Intermec Withdraws IP Licensing Plan

By Mark Roberti

The Everett, Wash.-based RFID systems provider says EPCglobal's position on intellectual property relieves Intermec of any obligation to license its patents on a reasonable and nondiscriminatory basis.

Intermec Technologies, an Everett, Wash.-based RFID systems provider and one of the largest holders of RFID patents, has sent a letter to EPCglobal indicating that Intermec will no longer offer its RFID patents on a reasonable and nondiscriminatory (RAND) basis to companies building products based on EPCglobal's Gen 2 standard.

When EPCglobal announced that it had approved the Gen 2 specification as a standard, it said that the standard could be practiced royalty-free (see EPCglobal Ratifies Gen 2 Standard). Essentially, EPCglobal's position was that because products based on the standard could be made without Intermec's patents, it was technically a royalty-free standard. Intermec's position has been that you could possibly make tags and readers that conformed to the standard without its intellectual property, but those tags and readers would not meet the performance requirements of end users.

Intermec's Wills

Under EPCglobal's IP policy, which Intermec signed in February 2004, IP required to implement EPCglobal standards can be contributed to the standard either royalty-free or on a RAND basis.

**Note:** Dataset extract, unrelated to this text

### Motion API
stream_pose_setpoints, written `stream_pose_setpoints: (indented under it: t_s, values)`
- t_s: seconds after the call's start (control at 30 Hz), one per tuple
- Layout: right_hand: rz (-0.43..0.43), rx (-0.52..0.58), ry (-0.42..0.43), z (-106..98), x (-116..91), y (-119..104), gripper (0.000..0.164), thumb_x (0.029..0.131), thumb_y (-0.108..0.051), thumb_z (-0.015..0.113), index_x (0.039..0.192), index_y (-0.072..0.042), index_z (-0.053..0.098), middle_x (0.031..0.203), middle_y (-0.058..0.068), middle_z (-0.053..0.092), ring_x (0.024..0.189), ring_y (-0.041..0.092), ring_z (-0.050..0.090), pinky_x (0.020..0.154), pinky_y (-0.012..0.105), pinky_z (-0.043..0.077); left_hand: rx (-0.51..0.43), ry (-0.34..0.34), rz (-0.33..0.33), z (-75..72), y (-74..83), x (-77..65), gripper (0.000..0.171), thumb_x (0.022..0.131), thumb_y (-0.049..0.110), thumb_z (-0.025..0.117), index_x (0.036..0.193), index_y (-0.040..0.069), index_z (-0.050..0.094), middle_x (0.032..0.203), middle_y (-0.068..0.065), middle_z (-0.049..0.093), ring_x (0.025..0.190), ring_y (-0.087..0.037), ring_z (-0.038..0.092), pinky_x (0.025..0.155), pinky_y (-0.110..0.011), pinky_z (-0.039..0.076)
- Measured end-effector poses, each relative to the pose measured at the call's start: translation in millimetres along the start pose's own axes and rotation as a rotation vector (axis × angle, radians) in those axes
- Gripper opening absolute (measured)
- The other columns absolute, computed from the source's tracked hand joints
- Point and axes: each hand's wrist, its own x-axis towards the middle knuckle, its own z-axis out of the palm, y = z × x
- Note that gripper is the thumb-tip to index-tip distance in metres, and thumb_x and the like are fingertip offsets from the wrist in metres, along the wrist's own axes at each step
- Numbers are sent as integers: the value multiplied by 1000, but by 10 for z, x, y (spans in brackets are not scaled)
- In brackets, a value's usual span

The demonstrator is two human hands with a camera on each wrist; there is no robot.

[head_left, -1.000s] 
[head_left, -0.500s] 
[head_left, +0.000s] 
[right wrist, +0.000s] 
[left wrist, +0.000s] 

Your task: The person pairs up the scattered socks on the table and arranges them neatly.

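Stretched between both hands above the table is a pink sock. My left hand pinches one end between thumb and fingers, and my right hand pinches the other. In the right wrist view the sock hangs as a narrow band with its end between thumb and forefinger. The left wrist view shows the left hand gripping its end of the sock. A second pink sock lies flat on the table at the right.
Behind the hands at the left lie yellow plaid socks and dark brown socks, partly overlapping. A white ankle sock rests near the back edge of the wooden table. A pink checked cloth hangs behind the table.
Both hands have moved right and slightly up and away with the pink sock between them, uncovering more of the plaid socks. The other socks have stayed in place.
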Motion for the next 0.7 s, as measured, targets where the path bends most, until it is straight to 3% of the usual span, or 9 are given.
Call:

Intermec created an IP licensing plan that would cover all the patents it believed were necessary to make RFID tags and readers that meet the standard (see Intermec Spells Out Licensing Plan).

However, Intermec now says that if its IP is not required in products that comply with the standard, then it is under no obligation to provide its IP on a RAND basis. Intermec President Thomas Miller wrote to Sue Hutchison, director of product management at EPCglobal US and a facilitator of EPCglobal's Hardware Action Group, on Jan. 14 to make this point to EPCglobal.

The letter says that because EPCglobal has determined, through its law firm Dann, Dorfman, Herrell and Skillman, that Intermec's patents are not necessary to practice the second-generation standard, "this finding relieves Intermec Technologies of any obligation to grant licenses under that intellectual property and gives Intermec the right to set any terms and conditions it wishes if it chooses to license the intellectual property. As a result, Intermec is withdrawing its previous commitment to license this intellectual property and to do so on RAND terms. This withdrawal is effective immediately."

"This doesn't mean we are withdrawing from EPCglobal," says Mike Wills, vice president and general manager for RFID at Intermec. "It doesn't mean we won't make IP available. It only means that we will not be bound by our original RAND offering."

Wills said he didn't expect there would be any further negotiation with EPCglobal over Intermec's IP and that Intermec would negotiate licensing arrangements with individual technology companies that want to use Intermec IP to build products based on the Gen 2 standard. "Companies that want to make tags, readers, labels and other products based on the Gen 2 standard have to license intellectual property from us," he says. "We'll tailor those agreements based on the supplier needs. RAND is not the methodology we will be following."

In a written statement provided to RFID Journal, EPCglobal’s Hutchison says that it is not EPCglobal's place "to comment on what a specific company intends to do with patents deemed non-necessary. Companies are free to develop licensing programs as they deem appropriate."

She adds that Intermec "continues to be an important part of the EPCglobal community, but its withdrawal of the RAND declaration in no way changes the decision made regarding the royalty-free UHF Generation 2 standard."

The EPCglobal Gen 2 standard has been submitted to the International Organization for Standardization for approval as a global standard. When IP is contributed to ISO standards, owners of the IP usually offer it on a RAND basis to companies that want to make product based on those standards. But Wills doesn’t think the fact that EPC Gen 2 will become an ISO standard would have any impact on its IP position.

"Does it alter our licensing position? No," he says. "If EPCglobal and ISO follow the guidelines by which they want to merge the two standards, I don't see [our position] changing." Wills says it would likely take a year for EPC Gen 2 to be approved by ISO, and by that time, most vendors will already have negotiated licenses with Intermec and that these licenses would cover any use of Intermec's IP, whether for products based on EPC standards or for those based on ISO standards.

Will says that because end users have already endorsed EPC Gen 2 as the global standard they want to use, he doesn’t believe Intermec's IP position would have much effect on market adoption of Gen 2.

Cliff Horwitz, CEO of SAMSys Technologies, a Canadian company that makes multifrequency, multiprotocol readers, agrees. "Nothing really changes," he says. "Even if Intermec had a RAND strategy, it's still up to each vendor to sign a license agreement or take their chances. This move doesn't hinder the adoption of Gen 2; vendors still have to negotiate with Intermec."

Other vendors share these sentiments.

"We support a royalty-free specification and that's been our approach all

along," says Linda Prosser, a spokesperson for Alien Technology, a Morgan Hill, Calif.-based provider of EPC technology. "We're moving ahead with our Gen 2 plans. But we can't really speculate on the implications of Intermec's IP policy on the industry."